Friday, January 14, 2022

Why We Owe “The Flying Dutchman” To A Dog

by Emily E. Hogstad, Interlude

Newfoundland dog

Newfoundland dog

Robber, the giant Newfoundland dog, took to the pit with his master, Richard Wagner.

The twentysomething conductor and composer had recently won a job as music director of the Riga opera, and his dog Robber frequently joined his master at work. At one rehearsal, a bass player accidentally poked Robber in the eye with his bow as he was playing. Robber snarled; the bass player yelled. Wagner, unperturbed, answered, “The dog is a fine critic. He is merely telling you that playing this passage requires more delicacy.”

Robber had slobbered into Wagner’s life by accident. The big black dog used to live in a shop in Riga, and Wagner used to visit him. It wasn’t long before Robber fell deeply in love. At one point, Wagner traveled to the city of Mitau for work, so Robber sat his 160 pound bulk outside Wagner’s door and waited for his idol’s return. The pining dog was so pitiful that Wagner’s landlord actually sent Robber to Mitau. Wagner was deeply moved that the giant shaggy dog had shown such devotion. He wrote in his autobiography, “I…swore to myself, despite all complaints, never again to turn him away.”

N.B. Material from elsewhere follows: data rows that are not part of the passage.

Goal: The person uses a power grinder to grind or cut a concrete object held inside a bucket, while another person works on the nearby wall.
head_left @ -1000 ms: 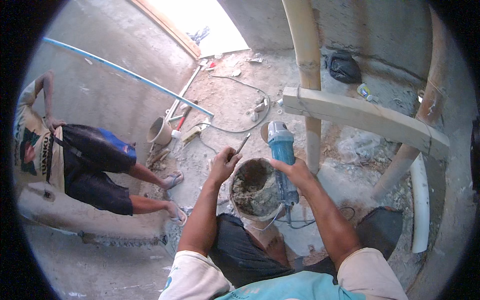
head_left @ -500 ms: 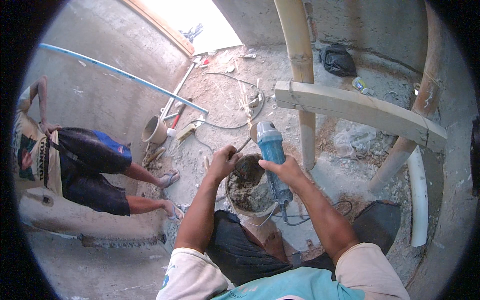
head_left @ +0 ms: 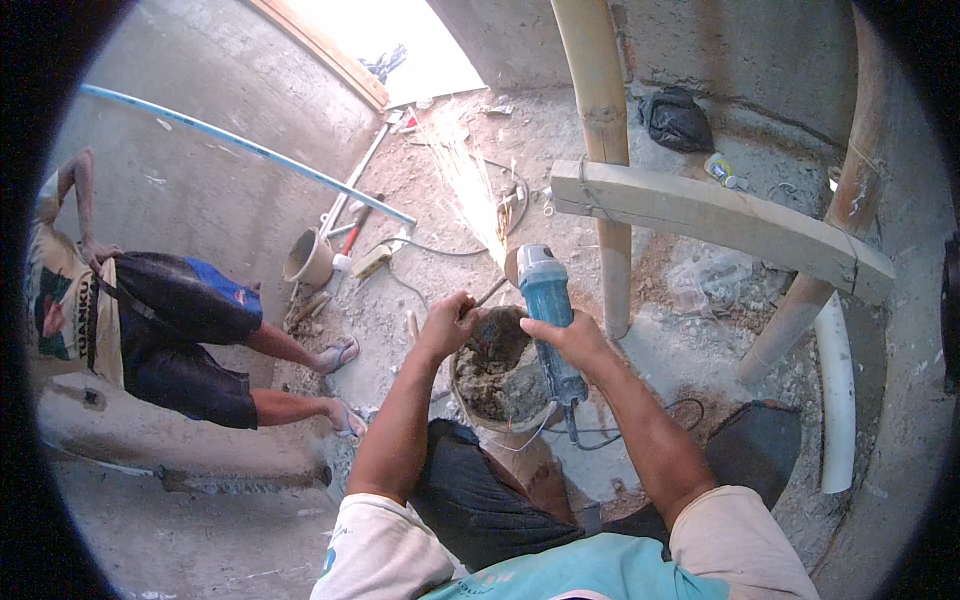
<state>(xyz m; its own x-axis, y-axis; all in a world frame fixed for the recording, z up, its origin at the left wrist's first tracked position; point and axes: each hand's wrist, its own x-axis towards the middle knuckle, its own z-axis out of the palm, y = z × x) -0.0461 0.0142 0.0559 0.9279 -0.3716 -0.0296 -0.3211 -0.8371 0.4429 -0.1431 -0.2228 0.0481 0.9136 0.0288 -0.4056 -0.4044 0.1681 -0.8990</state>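
Sparks point(head_left: 466, 185) fly, grinding looks underway! Left grip point(head_left: 449, 326) pinches a thin rod point(head_left: 492, 291) at the disc point(head_left: 511, 266) of the grinder point(head_left: 548, 290), near the bucket point(head_left: 505, 427); right grip point(head_left: 571, 341) clasps the grinder; steady contact seems called for.

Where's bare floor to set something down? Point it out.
Fairly bare, though dusty: the floor between the upright bamboo post, the leaning pole and the clear plastic. Crowded: around the beige bucket and the red-handled tool. Sparks fly over the floor beyond the angle grinder.
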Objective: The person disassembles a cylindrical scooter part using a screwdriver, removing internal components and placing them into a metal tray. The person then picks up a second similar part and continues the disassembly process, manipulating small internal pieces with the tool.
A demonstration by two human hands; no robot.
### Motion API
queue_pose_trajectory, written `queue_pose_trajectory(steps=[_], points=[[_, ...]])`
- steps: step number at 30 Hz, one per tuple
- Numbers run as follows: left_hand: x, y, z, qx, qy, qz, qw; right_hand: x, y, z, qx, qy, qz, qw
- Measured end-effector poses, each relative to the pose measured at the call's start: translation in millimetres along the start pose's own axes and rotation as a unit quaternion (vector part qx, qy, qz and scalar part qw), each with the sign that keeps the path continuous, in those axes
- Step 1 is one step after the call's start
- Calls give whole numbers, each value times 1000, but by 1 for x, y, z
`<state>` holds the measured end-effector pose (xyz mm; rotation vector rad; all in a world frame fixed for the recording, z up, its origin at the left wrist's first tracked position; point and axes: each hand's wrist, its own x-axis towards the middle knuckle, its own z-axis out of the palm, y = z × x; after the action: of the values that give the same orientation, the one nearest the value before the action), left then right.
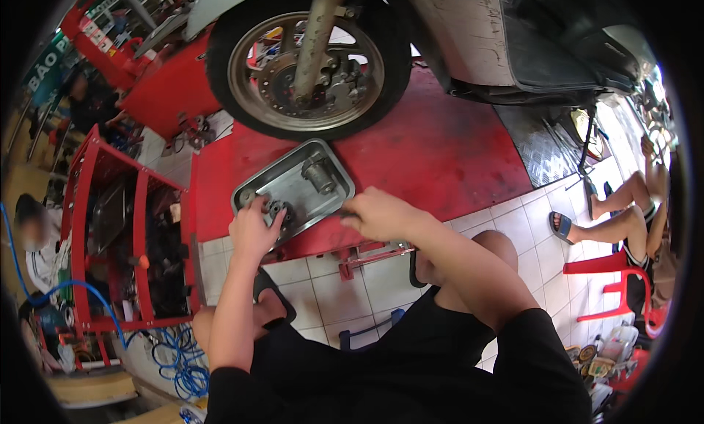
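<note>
A shallow metal tray [273, 176] rests on the red lift platform, below the motorbike's front wheel. Inside it, toward the right, lies a grey cylindrical metal part [317, 176]. At the tray's near left corner my left hand [254, 229] has its thumb and fingers around a small dark metal part [280, 210]. My right hand [385, 215] is closed just beyond the tray's right side. A dark end of something shows at its fingers, too little to name.
The scooter's front wheel [220, 79] stands over the red platform [447, 145]. A red tool trolley [139, 240] is at the left, with a coiled blue hose [180, 365] near it. At the right, a person sits by a red plastic chair [598, 266].
</note>
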<state>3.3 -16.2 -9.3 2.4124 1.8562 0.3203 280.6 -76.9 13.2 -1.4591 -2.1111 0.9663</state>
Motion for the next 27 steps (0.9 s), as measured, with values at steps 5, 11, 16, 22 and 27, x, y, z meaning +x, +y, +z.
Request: queue_pose_trajectory(steps=[5, 11, 16, 22, 27], points=[[-6, -6, -13, 8, -82, 74, 994, 1, -3, 13, -94, -84, -23, 992], [-12, -9, -31, 8, -130, 83, 988, 24, -4, -9, -121, 42, -8, 992], [-10, -11, -30, -5, -139, 72, 988, 55, 14, 2, -186, 41, 65, 980], [-16, -11, -36, 24, -161, 54, 985, 73, -7, 6, -125, 50, 132, 982], [-22, -4, -38, 16, -248, 64, 967, 86, -8, 29, -164, 63, 128, 976]])
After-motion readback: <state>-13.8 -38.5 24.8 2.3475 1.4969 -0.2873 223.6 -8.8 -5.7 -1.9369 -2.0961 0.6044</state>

Robber had chosen his target wisely. Wagner had a weak spot for dogs and for animals in general. As a child, he and his sister had rescued unwanted puppies from being drowned. As an adult, he would become a vegetarian and antivivisectionist.

Richard Wagner, ca. 1840

Richard Wagner, ca. 1840

Unfortunately, Robber was the best thing that happened to Wagner in Riga. Two years into his tenure at the opera, Richard and his wife Minna were drowning in debt. His passport had even been confiscated. To avoid jail or exile (or worse), Richard hatched a daring escape plan…that included provisions for his dog! The Wagners’ ultimate destination was Paris, a city where Richard was confident he could find professional success.

The great escape began in the summer of 1839. Robber proved his devotion by running alongside the Wagners’ carriage, his black fur burning in the summer sun. Once they got to the border, Richard and Minna made a run for it during a change in sentry. Remarkably, Robber dutifully followed along, not making a sound. If he had barked and drawn attention to the fugitives, the guards would have shot them all, and the entire history of music would have been a very different thing.

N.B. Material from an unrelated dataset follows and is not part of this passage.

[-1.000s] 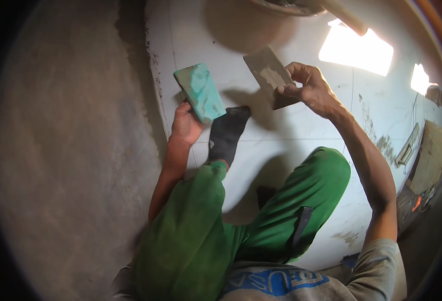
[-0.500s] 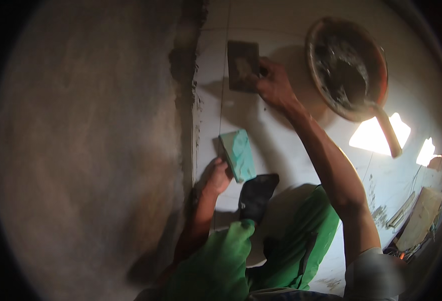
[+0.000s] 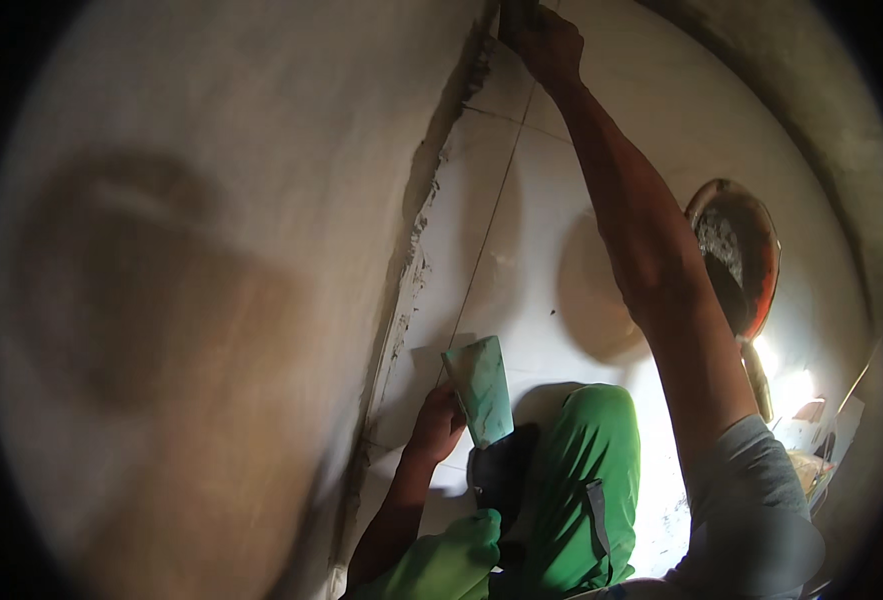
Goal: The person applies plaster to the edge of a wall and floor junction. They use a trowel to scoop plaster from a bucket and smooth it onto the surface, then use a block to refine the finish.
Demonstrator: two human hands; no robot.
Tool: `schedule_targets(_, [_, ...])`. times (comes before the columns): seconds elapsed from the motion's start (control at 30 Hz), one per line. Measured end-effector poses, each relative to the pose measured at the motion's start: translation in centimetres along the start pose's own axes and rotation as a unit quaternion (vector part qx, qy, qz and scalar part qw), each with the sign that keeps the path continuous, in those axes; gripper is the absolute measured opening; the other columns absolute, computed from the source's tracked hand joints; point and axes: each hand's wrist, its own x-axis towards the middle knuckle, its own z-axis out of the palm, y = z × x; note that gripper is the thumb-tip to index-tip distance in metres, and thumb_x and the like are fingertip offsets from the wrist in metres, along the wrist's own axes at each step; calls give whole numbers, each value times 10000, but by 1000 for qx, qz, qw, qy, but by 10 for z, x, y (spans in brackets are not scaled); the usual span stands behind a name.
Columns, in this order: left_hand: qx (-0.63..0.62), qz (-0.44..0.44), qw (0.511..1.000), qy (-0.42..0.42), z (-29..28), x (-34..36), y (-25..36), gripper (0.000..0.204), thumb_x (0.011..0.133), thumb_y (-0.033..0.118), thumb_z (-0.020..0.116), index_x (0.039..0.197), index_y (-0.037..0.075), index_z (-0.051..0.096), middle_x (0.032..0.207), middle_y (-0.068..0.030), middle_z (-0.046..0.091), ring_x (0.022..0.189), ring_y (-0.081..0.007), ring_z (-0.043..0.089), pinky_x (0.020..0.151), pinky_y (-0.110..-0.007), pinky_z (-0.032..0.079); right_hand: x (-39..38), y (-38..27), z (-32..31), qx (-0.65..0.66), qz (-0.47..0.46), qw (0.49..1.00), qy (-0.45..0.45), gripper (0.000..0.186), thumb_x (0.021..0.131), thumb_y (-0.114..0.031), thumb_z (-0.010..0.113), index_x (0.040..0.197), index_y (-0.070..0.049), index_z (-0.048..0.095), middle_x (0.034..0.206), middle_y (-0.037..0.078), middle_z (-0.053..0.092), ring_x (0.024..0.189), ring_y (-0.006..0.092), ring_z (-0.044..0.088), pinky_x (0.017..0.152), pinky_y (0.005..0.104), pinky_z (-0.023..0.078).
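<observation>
My left hand (image 3: 433, 428) holds a mint-green, marbled rectangular piece (image 3: 481, 392) above my dark-socked foot (image 3: 496, 470), low in the middle of the view. My right hand (image 3: 551, 45) is stretched far forward to the top, closed on a dark flat rectangular piece (image 3: 516, 18), which is mostly cut off by the picture's edge. It is beside the rough joint (image 3: 421, 220) where the white tiles (image 3: 491, 150) meet the grey plastered surface (image 3: 191, 120). I cannot tell whether the dark piece touches that surface.
An orange-rimmed basin (image 3: 761, 262) of grey, wet-looking material, with a long-handled tool (image 3: 756, 385) by it, stands at the right, partly behind my arm. My green-trousered knee (image 3: 591, 450) is below. Boards and other items (image 3: 811, 465) lie at the lower right in bright light.
My right hand has moved far forward and up with the dark piece. My left hand sits lower in the picture, still holding the green piece. The view has swung, showing more of the plastered surface.
</observation>
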Motion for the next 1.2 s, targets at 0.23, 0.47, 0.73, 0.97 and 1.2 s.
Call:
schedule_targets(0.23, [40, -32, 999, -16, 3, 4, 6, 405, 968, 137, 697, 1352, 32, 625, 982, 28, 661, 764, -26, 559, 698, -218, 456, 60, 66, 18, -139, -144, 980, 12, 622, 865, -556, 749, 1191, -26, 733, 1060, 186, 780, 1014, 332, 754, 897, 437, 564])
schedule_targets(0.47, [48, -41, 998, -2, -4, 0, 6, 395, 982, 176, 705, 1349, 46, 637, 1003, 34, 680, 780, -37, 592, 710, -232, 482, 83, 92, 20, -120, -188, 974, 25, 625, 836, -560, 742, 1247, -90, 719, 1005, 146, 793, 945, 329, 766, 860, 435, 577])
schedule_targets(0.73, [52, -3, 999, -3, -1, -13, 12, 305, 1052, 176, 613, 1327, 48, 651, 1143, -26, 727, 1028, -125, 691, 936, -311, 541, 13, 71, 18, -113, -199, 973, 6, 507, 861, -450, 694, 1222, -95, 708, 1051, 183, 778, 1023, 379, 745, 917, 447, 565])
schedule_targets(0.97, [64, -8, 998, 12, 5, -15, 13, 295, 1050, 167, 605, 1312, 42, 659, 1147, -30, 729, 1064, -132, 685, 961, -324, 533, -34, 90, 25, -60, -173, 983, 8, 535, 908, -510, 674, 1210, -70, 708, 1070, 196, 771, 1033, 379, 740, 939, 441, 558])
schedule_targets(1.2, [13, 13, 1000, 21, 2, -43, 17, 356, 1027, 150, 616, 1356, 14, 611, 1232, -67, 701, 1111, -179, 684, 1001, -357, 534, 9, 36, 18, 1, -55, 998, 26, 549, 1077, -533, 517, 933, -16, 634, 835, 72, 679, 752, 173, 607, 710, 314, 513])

To get from Prussia to Paris without having to abandon Robber, the Wagners hit on a roundabout route. Taking a carriage that distance with a 160 pound dog was impossible, so they decided to sail to London and then travel to Paris. At Pillau, they surreptitiously boarded a ship bound for Britain (somehow they hauled Robber up the side). The voyage began easily enough, but eventually their ship ran into dangerously bad weather. Richard, Minna, and Robber were cooped up in the captain’s cabin. Sailors came staggering down the staircase to fortify themselves with brandy. A seasick Robber barked, slobbered, and vomited. Amazingly, the turmoil of this disgusting voyage served as inspiration for Wagner’s The Flying Dutchman.


Minna Wagner

Minna Wagner

Miraculously, the little family arrived intact in London in early August. Wagner wrote of the landfall, “We became pleasurably giddy.” While searching for a hotel room, they were crowded into a hansom cab, “designed only for two passengers to sit opposite each other, and in which we had to place the huge dog across our laps and sticking out both windows.” After the cramped ride, a disgruntled Robber disappeared at the hotel door. The Wagners were devastated, convinced their dog was lost forever – how would he ever find his way home in a strange city, in a strange country? – but a couple of hours later, they caught sight of their big black dog out the window, ambling toward their hotel. Robber had returned.

The good news: they all got safely to Paris. The bad news: they didn’t stay together long. The evidence is murky, but apparently Robber ran off. (Although Wagner, with his penchant for the dramatic, thought he was stolen.) A year later, Richard was crisscrossing Paris, meeting with creditors and trying to pay off bills, when he caught sight of his long-lost dog. Richard was sure Robber recognized him. But the dog regarded Richard warily, and every time they got close, Robber would slip away. An exhausted Richard finally had to give up his pursuit.

That afternoon in Paris was the last time canine and composer ever saw each other. But later in life, in honor of Robber, Wagner acquired another black Newfoundland named Russ. Russ is buried right next to Richard, providing companionship to the great composer even beyond the grave.